The symptoms of sickle cell disease can be different for each person and may change over time. How the disease affects your body over time will determine what kind of symptoms you may have. 

Early symptoms

  • A yellowish color of the skin (jaundice) or whites of the eyes (icterus) that appears when a large number of red cells undergo hemolysis
  • Extreme tiredness or fussiness from anemia, which occurs when your body is not getting enough oxygen because there are not as many healthy red blood cells
  • Painful swelling of the hands and feet, known as dactylitis  

Know when to seek emergency medical care

Sickle cell disease can lead to serious and life-threatening health problems.

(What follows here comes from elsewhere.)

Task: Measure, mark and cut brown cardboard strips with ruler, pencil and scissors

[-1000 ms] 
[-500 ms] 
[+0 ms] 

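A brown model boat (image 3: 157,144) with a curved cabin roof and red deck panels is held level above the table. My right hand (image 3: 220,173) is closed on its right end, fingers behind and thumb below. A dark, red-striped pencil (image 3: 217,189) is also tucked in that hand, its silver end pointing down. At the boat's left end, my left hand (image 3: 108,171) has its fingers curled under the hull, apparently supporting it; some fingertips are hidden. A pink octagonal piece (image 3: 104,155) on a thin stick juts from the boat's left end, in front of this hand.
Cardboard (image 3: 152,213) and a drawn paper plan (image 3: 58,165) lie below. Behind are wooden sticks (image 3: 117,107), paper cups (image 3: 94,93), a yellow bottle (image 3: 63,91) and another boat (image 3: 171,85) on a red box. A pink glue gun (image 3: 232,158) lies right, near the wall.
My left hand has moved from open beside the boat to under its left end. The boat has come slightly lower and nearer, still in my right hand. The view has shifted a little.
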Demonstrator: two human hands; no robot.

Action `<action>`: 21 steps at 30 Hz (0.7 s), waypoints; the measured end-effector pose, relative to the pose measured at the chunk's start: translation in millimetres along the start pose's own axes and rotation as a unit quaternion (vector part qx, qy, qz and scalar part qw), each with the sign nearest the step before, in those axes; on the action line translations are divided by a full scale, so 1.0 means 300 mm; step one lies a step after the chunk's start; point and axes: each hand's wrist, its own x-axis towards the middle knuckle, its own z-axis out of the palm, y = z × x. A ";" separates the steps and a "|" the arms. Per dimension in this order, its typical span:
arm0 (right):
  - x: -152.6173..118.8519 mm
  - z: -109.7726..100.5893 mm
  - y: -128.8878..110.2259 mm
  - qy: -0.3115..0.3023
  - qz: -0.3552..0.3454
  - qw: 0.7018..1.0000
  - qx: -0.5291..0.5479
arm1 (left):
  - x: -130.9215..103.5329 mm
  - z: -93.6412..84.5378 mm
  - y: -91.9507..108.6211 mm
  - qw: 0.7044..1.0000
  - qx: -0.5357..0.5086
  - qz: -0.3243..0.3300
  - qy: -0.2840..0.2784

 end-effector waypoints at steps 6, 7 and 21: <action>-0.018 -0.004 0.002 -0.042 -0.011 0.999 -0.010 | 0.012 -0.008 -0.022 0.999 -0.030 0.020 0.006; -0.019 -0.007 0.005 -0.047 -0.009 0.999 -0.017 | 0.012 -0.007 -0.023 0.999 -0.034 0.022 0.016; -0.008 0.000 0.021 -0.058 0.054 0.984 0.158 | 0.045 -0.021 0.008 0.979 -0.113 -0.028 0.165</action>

If you think that you or someone else is having any of the following symptoms or complications, seek medical care or call 9-1-1 right away:

  • Severe anemia: Symptoms include extreme tiredness (fatigue), shortness of breath, dizziness, or irregular heartbeat. Splenic sequestration crisis or an aplastic crisis can cause severe anemia symptoms. These conditions can be life-threatening.
  • Fever: People with a fever of more than 101.3 degrees Fahrenheit, or 38.5 degrees Celsius, should seek attention from a healthcare provider and treatment with antibiotics right away. Some people will need to be hospitalized.
  • Acute chest syndrome: Symptoms include chest pain, coughing, fever, and shortness of breath. You will need to be admitted to the hospital, where you may receive antibiotics, oxygen therapy, or a blood transfusion.
  • Stroke: Warning signs include sudden weakness, numbness on one side of the body, confusion, trouble speaking, seeing, or walking.
  • Priapism: An erection that lasts for 4 hours or more. You will need to go to the hospital to see a hematologist (a doctor who specializes in blood conditions and diseases) and a urologist (a doctor who specializes in treating conditions of the male reproductive and urinary systems).